* _TASK TO COMPLETE_
Could you count the lines below that include the word "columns" and give only the number?

* _SUPPLIED INFORMATION_
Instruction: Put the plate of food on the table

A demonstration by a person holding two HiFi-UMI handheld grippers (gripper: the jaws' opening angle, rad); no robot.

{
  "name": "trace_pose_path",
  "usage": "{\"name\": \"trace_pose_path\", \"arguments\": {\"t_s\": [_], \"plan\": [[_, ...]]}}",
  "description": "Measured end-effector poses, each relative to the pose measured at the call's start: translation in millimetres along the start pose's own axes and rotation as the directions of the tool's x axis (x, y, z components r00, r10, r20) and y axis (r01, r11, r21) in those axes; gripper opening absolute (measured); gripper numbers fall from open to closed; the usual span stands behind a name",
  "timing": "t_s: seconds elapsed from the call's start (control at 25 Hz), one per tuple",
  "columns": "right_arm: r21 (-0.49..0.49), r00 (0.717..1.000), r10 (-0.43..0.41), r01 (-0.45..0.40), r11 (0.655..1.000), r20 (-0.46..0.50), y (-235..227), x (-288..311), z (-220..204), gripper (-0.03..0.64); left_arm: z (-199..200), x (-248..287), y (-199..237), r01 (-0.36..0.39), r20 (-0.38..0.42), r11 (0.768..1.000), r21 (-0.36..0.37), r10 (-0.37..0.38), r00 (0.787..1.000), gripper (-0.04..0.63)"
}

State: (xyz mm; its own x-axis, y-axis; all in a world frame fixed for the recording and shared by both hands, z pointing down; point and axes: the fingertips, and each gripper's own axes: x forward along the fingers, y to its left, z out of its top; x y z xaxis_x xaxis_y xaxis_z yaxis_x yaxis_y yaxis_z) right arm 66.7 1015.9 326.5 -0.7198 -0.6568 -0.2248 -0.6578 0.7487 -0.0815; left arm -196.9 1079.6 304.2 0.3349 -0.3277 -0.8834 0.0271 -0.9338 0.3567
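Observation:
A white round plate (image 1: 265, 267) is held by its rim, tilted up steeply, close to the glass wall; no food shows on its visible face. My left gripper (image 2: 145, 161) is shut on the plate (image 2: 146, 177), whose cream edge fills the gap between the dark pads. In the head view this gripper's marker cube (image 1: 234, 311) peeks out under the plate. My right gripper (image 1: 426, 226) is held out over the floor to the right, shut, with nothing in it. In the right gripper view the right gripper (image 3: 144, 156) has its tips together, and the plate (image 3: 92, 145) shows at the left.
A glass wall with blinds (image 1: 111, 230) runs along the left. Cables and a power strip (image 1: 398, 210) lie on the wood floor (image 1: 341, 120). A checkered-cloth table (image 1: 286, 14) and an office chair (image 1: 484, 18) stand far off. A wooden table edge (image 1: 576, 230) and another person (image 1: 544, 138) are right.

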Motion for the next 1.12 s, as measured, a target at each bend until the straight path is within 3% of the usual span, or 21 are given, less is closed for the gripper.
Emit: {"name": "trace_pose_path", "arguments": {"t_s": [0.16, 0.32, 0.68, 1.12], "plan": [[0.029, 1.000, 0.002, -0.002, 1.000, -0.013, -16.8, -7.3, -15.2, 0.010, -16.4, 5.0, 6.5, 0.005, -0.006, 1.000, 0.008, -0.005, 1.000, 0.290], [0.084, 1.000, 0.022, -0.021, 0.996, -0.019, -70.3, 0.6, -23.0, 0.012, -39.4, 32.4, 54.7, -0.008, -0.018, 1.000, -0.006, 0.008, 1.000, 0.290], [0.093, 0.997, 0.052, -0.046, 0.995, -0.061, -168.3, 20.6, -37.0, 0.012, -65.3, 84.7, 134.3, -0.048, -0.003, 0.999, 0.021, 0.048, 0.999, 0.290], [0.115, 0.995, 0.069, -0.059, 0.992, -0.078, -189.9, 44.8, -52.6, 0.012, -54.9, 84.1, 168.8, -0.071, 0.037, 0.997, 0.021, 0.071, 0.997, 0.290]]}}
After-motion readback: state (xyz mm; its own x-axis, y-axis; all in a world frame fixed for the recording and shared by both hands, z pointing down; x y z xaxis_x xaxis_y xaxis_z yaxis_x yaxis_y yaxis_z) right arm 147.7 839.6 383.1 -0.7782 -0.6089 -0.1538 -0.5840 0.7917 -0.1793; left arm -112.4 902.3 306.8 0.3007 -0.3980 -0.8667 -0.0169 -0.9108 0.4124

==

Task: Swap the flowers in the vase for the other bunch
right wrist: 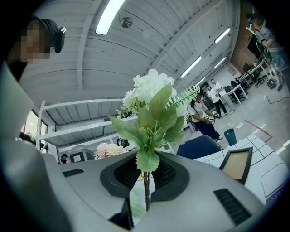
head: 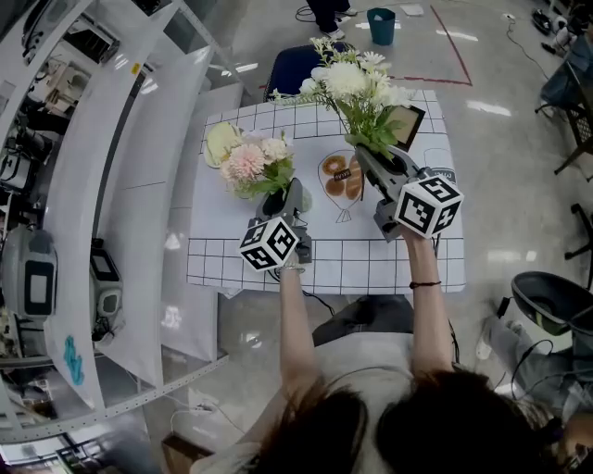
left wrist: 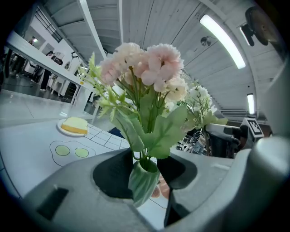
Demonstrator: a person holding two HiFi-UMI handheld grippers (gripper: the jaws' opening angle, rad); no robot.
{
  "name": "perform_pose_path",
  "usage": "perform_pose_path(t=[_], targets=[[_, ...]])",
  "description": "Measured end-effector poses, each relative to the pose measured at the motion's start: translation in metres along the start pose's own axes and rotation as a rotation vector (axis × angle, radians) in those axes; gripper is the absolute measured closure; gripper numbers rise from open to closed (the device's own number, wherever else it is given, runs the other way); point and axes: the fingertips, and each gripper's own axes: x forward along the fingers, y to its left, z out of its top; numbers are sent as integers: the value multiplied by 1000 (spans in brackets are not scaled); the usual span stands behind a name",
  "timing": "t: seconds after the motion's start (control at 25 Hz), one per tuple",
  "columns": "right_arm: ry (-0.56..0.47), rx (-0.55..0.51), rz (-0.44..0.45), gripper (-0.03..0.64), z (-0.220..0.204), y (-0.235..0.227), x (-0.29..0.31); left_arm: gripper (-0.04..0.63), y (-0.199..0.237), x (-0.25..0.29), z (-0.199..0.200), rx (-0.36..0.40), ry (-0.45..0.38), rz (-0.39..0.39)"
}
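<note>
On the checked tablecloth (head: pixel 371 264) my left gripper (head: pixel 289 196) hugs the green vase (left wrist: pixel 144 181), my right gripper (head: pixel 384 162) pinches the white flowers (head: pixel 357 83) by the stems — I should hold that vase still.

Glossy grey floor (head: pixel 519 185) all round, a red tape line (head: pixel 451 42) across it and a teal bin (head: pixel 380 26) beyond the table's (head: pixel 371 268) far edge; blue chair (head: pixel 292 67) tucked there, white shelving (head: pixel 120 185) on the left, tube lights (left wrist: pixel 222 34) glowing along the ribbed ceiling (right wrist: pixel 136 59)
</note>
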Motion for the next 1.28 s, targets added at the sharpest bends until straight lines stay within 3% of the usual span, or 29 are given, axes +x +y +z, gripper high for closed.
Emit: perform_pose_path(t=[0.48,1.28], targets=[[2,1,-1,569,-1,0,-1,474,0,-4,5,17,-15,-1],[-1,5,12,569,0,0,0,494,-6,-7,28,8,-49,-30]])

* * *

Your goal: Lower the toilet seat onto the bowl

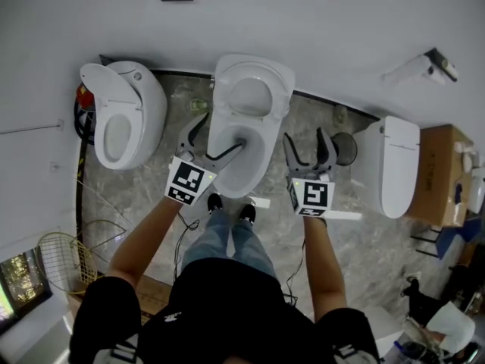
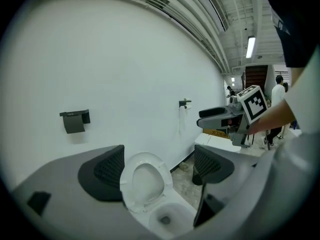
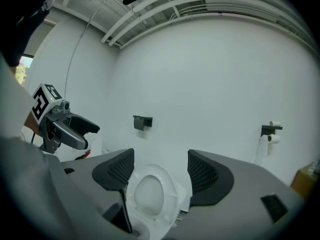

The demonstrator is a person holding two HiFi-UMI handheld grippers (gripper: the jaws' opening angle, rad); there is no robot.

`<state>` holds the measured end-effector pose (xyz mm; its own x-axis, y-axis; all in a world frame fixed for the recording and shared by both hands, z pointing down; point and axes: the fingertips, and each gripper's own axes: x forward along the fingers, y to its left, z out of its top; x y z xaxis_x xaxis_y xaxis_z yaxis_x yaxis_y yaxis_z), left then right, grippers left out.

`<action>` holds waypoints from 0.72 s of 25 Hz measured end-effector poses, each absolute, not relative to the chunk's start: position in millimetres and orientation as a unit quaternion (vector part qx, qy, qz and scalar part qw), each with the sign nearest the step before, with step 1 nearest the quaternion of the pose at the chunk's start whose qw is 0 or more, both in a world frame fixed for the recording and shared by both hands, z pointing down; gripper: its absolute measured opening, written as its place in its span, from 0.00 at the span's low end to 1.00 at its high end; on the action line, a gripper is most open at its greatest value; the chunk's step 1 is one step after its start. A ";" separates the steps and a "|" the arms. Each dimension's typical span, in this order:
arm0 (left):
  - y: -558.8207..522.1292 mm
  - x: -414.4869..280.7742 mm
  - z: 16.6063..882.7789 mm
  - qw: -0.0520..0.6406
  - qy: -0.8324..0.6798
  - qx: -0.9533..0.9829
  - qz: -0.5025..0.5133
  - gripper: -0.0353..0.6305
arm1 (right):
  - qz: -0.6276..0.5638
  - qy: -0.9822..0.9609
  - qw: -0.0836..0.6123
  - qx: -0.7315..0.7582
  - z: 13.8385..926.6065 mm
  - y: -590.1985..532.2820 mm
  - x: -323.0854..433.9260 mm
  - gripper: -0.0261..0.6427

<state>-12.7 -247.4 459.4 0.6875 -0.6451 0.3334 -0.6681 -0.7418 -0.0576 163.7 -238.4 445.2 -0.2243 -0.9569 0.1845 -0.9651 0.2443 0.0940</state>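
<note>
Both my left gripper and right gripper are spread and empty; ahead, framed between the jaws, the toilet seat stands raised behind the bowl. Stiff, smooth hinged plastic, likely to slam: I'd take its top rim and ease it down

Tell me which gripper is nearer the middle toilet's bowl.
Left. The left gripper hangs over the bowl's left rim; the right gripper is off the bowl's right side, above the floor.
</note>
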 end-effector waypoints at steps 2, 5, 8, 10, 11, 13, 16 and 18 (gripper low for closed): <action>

* _EXERCISE RESPONSE_
2